The Palestinian Islamist militant organization Islamic Jihad claimed responsibility for the attack.

The attack
On Wednesday, 5 June 2002, a Palestinian suicide bomber drove a Renault van loaded with dozens of kilograms of explosives to Highway 65. At Megiddo Junction, he approached Egged bus no. 830, filled with passengers, traveling from Tel Aviv to Tiberias.

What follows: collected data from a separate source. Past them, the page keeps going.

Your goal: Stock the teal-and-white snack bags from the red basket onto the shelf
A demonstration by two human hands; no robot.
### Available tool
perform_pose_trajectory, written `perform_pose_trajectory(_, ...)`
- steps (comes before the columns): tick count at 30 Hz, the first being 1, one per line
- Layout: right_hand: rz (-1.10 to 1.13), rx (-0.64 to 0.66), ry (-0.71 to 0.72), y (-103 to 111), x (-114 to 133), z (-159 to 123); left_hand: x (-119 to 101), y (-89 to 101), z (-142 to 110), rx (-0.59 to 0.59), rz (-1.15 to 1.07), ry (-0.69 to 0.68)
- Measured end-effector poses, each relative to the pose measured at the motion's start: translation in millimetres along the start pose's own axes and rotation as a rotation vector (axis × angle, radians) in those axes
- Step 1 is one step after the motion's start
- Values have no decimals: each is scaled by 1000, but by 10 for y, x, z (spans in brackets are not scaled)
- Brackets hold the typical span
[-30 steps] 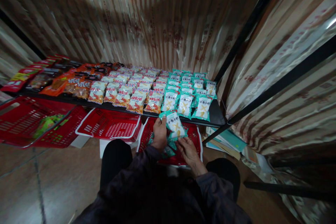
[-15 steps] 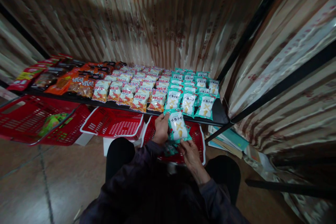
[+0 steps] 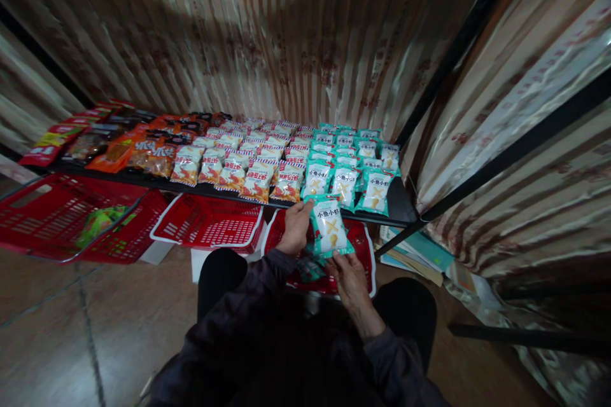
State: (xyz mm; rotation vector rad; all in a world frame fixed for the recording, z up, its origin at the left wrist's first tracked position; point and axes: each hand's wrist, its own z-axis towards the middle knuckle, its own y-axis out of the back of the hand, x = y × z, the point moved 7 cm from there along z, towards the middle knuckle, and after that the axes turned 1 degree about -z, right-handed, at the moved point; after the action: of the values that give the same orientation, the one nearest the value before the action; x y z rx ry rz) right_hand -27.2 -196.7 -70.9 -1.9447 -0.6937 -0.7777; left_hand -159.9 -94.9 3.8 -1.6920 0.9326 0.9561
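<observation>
Between my hands is a teal and white snack bag (image 3: 330, 226), its printed face turned up. My left hand (image 3: 296, 227) pinches its upper left corner, and my right hand (image 3: 350, 275) grips its bottom edge. Below the bag, a red basket (image 3: 369, 254) with a white rim holds more teal packets (image 3: 311, 268), partly hidden by my hands. Just beyond, rows of matching teal snack bags (image 3: 344, 184) lie on the black shelf (image 3: 401, 205). Left of them are white and orange snack bags (image 3: 258, 179).
Orange and black packets (image 3: 153, 156) and red packets (image 3: 52, 143) fill the shelf's left part. Two more red baskets, one in the middle (image 3: 210, 222) and one at left (image 3: 48, 216), stand below. A black post (image 3: 477, 159) slants at right, above stacked cartons (image 3: 420, 248).
The held bag has shifted slightly to the right and up, with both hands still on it. The whole view has moved a little.
</observation>
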Motion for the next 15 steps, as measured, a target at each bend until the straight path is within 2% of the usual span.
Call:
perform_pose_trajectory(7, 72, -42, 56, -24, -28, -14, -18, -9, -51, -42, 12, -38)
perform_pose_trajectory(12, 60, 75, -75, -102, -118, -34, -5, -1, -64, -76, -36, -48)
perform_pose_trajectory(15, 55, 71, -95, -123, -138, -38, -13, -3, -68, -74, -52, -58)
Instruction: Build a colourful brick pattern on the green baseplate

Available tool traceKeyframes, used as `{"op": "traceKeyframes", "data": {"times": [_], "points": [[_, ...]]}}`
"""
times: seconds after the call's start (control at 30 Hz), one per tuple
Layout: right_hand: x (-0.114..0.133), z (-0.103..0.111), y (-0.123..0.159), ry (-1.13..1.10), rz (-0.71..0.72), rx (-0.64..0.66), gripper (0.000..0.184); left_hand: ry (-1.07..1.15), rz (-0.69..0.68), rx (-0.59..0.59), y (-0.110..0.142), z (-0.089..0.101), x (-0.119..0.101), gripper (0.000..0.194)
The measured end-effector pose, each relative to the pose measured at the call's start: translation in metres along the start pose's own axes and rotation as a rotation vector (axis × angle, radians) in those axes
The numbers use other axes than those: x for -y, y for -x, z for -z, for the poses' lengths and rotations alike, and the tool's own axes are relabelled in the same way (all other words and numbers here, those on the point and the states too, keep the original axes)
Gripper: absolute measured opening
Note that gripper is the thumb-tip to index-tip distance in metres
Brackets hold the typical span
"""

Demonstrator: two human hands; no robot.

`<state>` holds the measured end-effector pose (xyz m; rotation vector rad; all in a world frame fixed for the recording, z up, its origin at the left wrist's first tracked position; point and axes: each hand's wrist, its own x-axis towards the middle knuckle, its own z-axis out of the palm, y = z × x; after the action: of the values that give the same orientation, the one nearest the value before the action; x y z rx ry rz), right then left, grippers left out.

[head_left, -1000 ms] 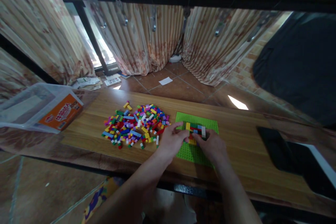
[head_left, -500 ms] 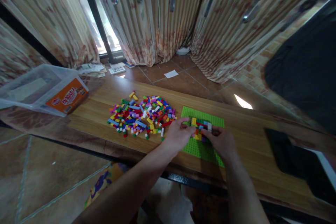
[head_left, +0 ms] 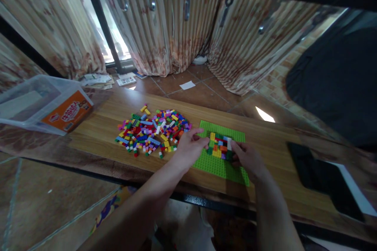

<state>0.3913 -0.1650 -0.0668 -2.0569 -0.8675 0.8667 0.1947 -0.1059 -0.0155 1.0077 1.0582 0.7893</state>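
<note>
A rectangular build of toy bricks (head_left: 219, 147) in many colours lies on a green studded baseplate (head_left: 219, 170). At its left side is my left hand (head_left: 191, 145), index finger and thumb stretched apart, with nothing seen between them. The thumb tip comes close to the build's left edge. My right hand (head_left: 249, 160) is at the right edge, its fingers bent against the build beside a white brick (head_left: 229, 143). Its lower fingertips are partly hidden in shadow. Left of the baseplate spreads a pile of loose toy bricks (head_left: 153, 129).
A clear plastic box (head_left: 63, 86) with an orange label stands at the table's left end. Dark flat items (head_left: 318, 176) and a white sheet (head_left: 356, 192) lie to the right. Beyond the wooden table (head_left: 106, 137) are a tiled floor and curtains (head_left: 153, 31).
Both hands have drawn apart from the middle of the build to its two sides, uncovering more bricks. The view has shifted slightly, so the table scene sits further left.
</note>
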Motion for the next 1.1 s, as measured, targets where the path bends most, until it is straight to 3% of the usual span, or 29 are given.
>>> {"op": "traceKeyframes", "data": {"times": [0.27,0.57,0.83,0.93,1.1], "points": [[-0.004,-0.004,-0.002,-0.027,-0.008,-0.003,0.045,-0.091,0.04,0.086,0.003,-0.004,0.005,0.048],[-0.003,-0.01,-0.005,-0.093,-0.007,-0.032,0.042,-0.281,0.095,0.289,0.009,-0.024,0.037,0.055],[-0.002,-0.002,-0.003,-0.234,-0.081,0.0,0.032,-0.259,0.017,0.222,0.005,-0.012,0.018,0.049],[0.0,0.004,-0.003,-0.194,-0.075,-0.082,0.03,-0.239,-0.022,0.16,0.002,-0.002,0.008,0.052],[0.006,0.005,-0.002,0.013,0.137,-0.296,0.037,-0.09,-0.115,0.048,-0.007,0.019,-0.009,0.047]]}}
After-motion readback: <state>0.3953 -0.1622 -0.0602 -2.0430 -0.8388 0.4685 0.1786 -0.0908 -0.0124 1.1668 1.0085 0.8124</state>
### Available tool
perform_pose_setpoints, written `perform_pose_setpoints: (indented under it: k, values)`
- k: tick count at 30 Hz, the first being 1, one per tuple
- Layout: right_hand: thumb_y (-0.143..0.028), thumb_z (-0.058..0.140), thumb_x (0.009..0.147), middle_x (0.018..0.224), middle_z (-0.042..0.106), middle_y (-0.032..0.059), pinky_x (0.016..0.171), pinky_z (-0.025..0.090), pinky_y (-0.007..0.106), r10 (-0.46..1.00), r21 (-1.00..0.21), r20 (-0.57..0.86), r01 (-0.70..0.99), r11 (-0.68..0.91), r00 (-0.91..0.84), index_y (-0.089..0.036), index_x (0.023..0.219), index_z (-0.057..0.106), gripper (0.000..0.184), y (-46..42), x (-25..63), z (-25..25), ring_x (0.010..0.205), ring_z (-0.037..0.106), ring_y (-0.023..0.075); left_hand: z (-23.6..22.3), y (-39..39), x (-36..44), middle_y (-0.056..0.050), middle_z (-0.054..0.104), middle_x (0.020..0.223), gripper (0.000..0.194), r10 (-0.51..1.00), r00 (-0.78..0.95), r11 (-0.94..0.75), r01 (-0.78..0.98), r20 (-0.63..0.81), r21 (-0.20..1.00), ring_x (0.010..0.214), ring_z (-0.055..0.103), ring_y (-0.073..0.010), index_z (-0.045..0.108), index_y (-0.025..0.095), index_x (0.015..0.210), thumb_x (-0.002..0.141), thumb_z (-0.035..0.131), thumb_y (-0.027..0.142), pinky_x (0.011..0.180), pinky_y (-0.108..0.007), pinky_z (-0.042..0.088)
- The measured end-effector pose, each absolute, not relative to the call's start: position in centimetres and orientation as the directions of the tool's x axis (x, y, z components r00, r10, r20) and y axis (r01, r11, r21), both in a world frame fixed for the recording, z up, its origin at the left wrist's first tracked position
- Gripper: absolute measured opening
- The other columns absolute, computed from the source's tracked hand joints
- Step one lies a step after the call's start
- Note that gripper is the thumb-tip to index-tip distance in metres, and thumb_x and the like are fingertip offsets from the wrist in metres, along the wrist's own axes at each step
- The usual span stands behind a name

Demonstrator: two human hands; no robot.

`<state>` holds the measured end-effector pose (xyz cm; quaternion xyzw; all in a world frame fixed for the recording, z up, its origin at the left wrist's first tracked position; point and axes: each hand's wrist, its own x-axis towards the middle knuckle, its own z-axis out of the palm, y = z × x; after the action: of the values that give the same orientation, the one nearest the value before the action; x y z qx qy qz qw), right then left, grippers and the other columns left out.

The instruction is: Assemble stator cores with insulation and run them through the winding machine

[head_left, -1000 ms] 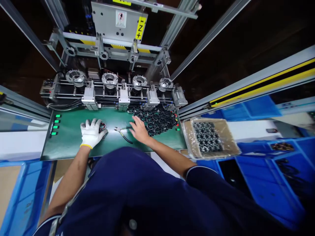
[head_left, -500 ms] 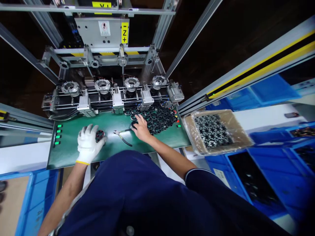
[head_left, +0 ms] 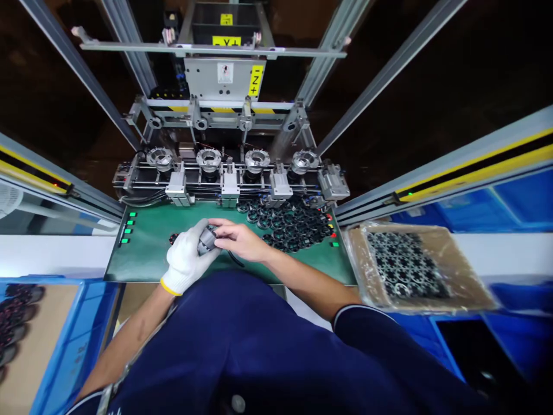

At 7:15 am, the bomber detonated the explosive device near the fuel tank of the bus, causing it to burst into flames. According to a member of the rescue crew, people were thrown out of the bus by the force of the bomb and rescuers could not board the vehicle immediately due to the extreme heat.

The blast killed 13 Israeli soldiers and four civilians. 43 passengers were injured, most of them soldiers.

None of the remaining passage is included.